Una vez que estas células se peletizan, aspiran el sobrenadante y resuspenden las células en un medio completo libre de fenol rojo para obtener una concentración de 10 a las seis células por mililitro. Diluir las células en un medio completo libre de fenol rojo. Vea las células gota a gota en un movimiento circular en un volumen total de 35 microlitros por pozo.
Incubar las células durante una hora a 37 grados centígrados en una incubadora humidificada con 5% de dióxido de carbono. A 1,2 microlitros de material de basamento ECM a 23,8 microlitros de medio completo libre de fenol rojo por pozo, lo que resulta en un volumen final de 60 microlitros por pozo. Incubar las células a 37 grados centígrados en una incubadora humidificada con 5% de dióxido de carbono.
Al día siguiente, reemplace el medio con 100 microlitros de medio completo libre de fenol fresco. Inserte la placa de 96 pocillos que contiene esferoides en un microscopio de detección confocal de alto contenido. Seleccione los láseres apropiados para excitar los pisos utilizados.
Adquiera los canales secuencialmente para evitar la diafonía, imagine los esferoides utilizando los objetivos apropiados. Para analizar la morfología de los esferoides, segmentar los esferoides en función del FLoide conjugado fluorescentemente y la tinción. Segmentar los núcleos en función de la tinción hexagonal tres, tres, tres, cuatro, dos.
Segmentar el citoplasma de cada célula por el hexadecimal residual tres, tres, cuatro, dos, tinción que está presente en el citoplasma celular. Calcular las diferentes propiedades morfológicas de los esferoides incluyendo el volumen, el área de superficie, la esfericidad y el número de núcleos por sus esferoides. Ross tiene imágenes adicionales para eliminar esferoides de menos de 75 micrómetros cúbicos y más de 900. 000 micrómetros cúbicos.
Para analizar una sola célula dentro de los esferoides, segmente los esferoides en función de la tinción esferoide conjugada fluorescentemente. Segmentar los núcleos en función de la tinción hexagonal tres, tres, tres, cuatro, dos. Segmentar el citoplasma de cada célula por el hexágono residual tres, tres, tres, cuatro, dos tinción que está presente en el citoplasma celular.
Segmentar los lisosomas en función de la tinción secundaria de anticuerpos.
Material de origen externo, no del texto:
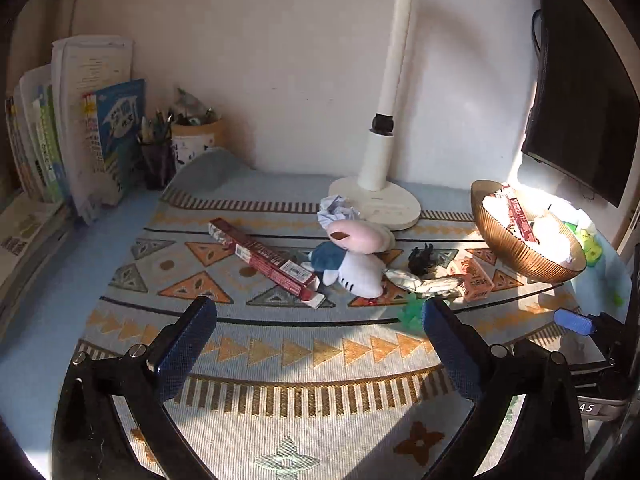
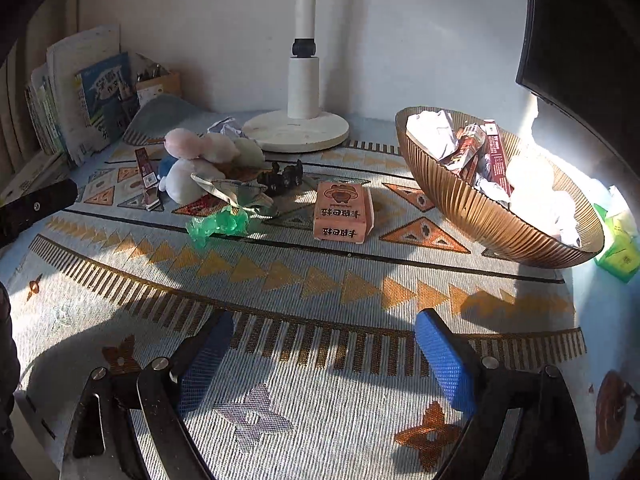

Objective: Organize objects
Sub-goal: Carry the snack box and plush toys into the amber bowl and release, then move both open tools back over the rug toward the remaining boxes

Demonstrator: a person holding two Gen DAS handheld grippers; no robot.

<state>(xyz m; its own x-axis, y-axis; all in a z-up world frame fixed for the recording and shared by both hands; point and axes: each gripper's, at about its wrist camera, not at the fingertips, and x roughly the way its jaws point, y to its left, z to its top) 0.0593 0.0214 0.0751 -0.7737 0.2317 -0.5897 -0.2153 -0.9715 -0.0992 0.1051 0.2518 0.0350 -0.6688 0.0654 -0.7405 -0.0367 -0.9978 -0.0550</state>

Calcular las diferentes propiedades morfológicas de las células dentro de cada esferoide, incluyendo el número de lisosomas por célula, el volumen celular y el área de superficie celular. La figura muestra bien vistas generales de tres tipos diferentes de esferoides, incluidas imágenes en diferentes planos confocales.
También se muestra una vista volumétrica de todos los esferoides. La figura muestra el proceso de segmentación del pH, el panel A muestra todos los esferoides en una vista volumétrica. El panel B muestra la segmentación del conjunto del citoplasma, los núcleos y los lisosomas dentro de todas las células de un solo esferoide.
El citoplasma y los núcleos se segmentan en función de la tinción hexagonal tres, tres, tres, cuatro, dos. Y los lisosomas se segmentan en función de la tinción de anticuerpos anti lab one. Los paneles C muestran el mismo segmentado que el panel B, pero en una vista de tres llanuras.
Se pueden realizar diversas mediciones morfológicas a nivel de esferoides. Estas mediciones incluyen el cálculo del número de núcleos por esferoides, así como de estos Felicity, volumen y área de superficie del pH. El volumen típico de cada célula en los tres tipos de esferoides.
Así como el número de lisosomas por célula se muestran en esta figura. La optimización de la densidad inicial de asientos de celdas al comienzo de la generación de SP es un paso crítico. La figura muestra que agregar demasiadas células aún permite la formación de esferoides.
Sin embargo, esto puede resultar en la fusión de esferoides. Los esferoides producidos de esta manera pueden ser sometidos a análisis transcriptómicos y proteómicos. Esta técnica se utiliza para analizar cuantitativamente la absorción de la administración de fármacos tales nanopartículas y evaluar su toxicidad para las células individuales en los esferoides.